What might be also interessting could be following output:

lsdev -C -l aio0

If there is several problems, it always often a solution to turn on Concurrent I/O (mount option "cio" and in Oracle filesystemio_options=setall) for the data, redo and log filesystems only.
But maybe get the info up there 1st - maybe you find something suspicous.

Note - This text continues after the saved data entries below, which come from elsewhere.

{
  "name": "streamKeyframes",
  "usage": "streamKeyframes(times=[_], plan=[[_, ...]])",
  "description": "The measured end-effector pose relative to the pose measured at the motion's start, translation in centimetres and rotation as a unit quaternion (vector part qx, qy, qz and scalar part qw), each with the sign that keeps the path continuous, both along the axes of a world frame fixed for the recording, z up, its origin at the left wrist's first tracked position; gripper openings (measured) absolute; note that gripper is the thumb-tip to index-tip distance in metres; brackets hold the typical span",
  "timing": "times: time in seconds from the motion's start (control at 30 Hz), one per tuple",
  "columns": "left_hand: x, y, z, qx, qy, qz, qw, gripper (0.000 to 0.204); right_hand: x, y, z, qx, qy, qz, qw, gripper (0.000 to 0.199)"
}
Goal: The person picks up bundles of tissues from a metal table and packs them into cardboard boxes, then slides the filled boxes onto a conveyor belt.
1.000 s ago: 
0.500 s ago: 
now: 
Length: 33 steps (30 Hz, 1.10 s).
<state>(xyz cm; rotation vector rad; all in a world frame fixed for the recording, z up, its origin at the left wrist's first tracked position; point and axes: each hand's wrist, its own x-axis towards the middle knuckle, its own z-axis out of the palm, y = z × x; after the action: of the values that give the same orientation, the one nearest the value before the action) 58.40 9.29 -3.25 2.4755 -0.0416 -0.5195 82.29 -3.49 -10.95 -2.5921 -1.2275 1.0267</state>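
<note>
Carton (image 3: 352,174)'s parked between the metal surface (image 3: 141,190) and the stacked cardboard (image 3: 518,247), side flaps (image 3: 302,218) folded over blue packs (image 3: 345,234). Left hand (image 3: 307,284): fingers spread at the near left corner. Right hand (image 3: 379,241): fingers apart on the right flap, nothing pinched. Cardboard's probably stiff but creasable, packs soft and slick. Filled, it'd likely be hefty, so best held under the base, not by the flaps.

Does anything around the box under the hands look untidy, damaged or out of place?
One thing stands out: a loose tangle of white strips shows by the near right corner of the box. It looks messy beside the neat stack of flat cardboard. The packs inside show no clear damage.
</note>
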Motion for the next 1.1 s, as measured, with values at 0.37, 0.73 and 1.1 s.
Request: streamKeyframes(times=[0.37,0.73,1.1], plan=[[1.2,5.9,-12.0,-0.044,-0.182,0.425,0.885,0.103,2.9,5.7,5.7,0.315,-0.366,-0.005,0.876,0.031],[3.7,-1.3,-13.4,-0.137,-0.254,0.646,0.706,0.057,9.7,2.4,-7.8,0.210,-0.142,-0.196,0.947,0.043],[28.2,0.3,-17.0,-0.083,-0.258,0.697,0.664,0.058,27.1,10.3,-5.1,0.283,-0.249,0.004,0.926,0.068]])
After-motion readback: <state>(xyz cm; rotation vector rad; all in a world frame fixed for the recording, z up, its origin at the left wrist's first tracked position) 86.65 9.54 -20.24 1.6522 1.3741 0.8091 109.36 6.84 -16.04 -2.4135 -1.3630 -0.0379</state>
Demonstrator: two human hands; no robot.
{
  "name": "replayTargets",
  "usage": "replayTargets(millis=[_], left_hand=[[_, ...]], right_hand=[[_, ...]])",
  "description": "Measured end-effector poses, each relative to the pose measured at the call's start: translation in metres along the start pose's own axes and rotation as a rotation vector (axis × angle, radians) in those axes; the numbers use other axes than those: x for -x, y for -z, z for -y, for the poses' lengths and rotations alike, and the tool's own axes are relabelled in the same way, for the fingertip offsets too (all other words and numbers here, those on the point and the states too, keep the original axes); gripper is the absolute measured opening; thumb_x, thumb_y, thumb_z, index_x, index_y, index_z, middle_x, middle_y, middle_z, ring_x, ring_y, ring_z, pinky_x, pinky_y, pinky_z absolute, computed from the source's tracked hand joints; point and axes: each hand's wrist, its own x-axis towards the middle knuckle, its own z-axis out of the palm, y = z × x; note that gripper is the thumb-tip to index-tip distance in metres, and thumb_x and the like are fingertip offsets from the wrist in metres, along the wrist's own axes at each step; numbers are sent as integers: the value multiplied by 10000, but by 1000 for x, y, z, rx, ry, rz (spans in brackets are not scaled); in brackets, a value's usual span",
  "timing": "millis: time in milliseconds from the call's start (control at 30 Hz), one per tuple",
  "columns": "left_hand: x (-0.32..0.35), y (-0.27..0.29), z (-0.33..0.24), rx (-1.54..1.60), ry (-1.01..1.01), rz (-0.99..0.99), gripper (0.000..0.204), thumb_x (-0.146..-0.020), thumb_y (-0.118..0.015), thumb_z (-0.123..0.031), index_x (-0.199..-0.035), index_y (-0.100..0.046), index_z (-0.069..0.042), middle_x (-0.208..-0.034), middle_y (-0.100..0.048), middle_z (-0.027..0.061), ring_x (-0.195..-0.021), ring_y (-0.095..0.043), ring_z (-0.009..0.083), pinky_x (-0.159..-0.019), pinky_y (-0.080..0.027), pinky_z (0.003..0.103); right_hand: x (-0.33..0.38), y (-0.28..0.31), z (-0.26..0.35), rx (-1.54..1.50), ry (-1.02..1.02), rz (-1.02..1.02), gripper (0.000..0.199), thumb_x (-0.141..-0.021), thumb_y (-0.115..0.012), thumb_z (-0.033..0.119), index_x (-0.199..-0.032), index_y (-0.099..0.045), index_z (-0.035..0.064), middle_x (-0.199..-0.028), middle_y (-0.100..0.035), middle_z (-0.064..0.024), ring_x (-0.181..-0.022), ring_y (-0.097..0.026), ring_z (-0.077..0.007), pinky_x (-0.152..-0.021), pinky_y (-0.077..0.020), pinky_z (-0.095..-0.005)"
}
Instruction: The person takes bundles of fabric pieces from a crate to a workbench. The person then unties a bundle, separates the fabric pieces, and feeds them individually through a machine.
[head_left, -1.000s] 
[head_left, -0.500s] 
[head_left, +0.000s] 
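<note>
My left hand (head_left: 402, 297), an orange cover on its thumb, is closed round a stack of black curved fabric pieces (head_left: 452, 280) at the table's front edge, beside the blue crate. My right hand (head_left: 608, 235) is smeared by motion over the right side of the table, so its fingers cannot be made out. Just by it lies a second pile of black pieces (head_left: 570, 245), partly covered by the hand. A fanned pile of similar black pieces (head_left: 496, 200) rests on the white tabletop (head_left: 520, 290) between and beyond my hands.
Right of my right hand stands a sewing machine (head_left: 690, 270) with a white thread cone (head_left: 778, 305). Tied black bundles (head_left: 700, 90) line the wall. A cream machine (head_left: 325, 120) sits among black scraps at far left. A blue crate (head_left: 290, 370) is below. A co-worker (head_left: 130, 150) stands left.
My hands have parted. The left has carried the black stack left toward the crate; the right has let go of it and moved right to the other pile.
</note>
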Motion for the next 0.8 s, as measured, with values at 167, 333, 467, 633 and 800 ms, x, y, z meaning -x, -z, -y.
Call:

zxmaus · August 12, 2010, 12:46am

Hi,

to correct zaxxon (sorry !) turn on EITHER cio (jfs2), dio (jfs) OR set in Oracle filesystemio_options=setall - never do both. If you have an older oracle version installed, it might not be able to handle the setall option - in that case choose async_io and go with cio or dio for the filesystems. You might want to consider smaller blocksizes for the redo logs too.

I would like to see the

vmstat -Iwt 2 30 ; vmstat -v ; vmstat -s

outputs from a busy time too - and I would like to know if you have jfs or jfs2 filesystems and if you have applied at least some basic tuning ?

Interesting would be what your database is doing - trading, reporting, both ... how many connections, these things. Keep in mind every connection to oracle takes memory - in certain cases dozens of MB ...

Kind regards
zxmaus

zaxxon · August 12, 2010, 5:33am

No problem at all, I am fallible I did not notice any problem from having set both though. Did you encounter/read about any troubles? I have some older guides that do not exclude each other way explicitly.

As you said and I read in the following link it is not needed anymore for Oracle >= v10 to mount filesystem with cio anymore:
http://www.ibmsystemsmag.com/aix/octobernovember08/coverstory/21979p3.aspx

zxmaus · August 12, 2010, 9:55am

zaxxon,

we switch on cio or let oracle decide where to use cio because we want to avoid double buffering (what we have when both is on). If you switch off buffering completely (what you do with SETALL and cio both active) and you have a high transaction database, you are running the risk of saturating disks what used to happen in our company pretty frequently and slowed down the DBs more than not having anything activated.

But you are right - this is only true from Oracle 10g upwards - and we still do not know which DB version filosophizer is using

Kind regards
Nicki

zaxxon · August 12, 2010, 10:16am

No, it's good to know and I thank you for that hint. I will pass that info to our DB guys since they are currently doing performance tests comparing raw devices and file system data files. Maybe we can see a difference and that would be nice.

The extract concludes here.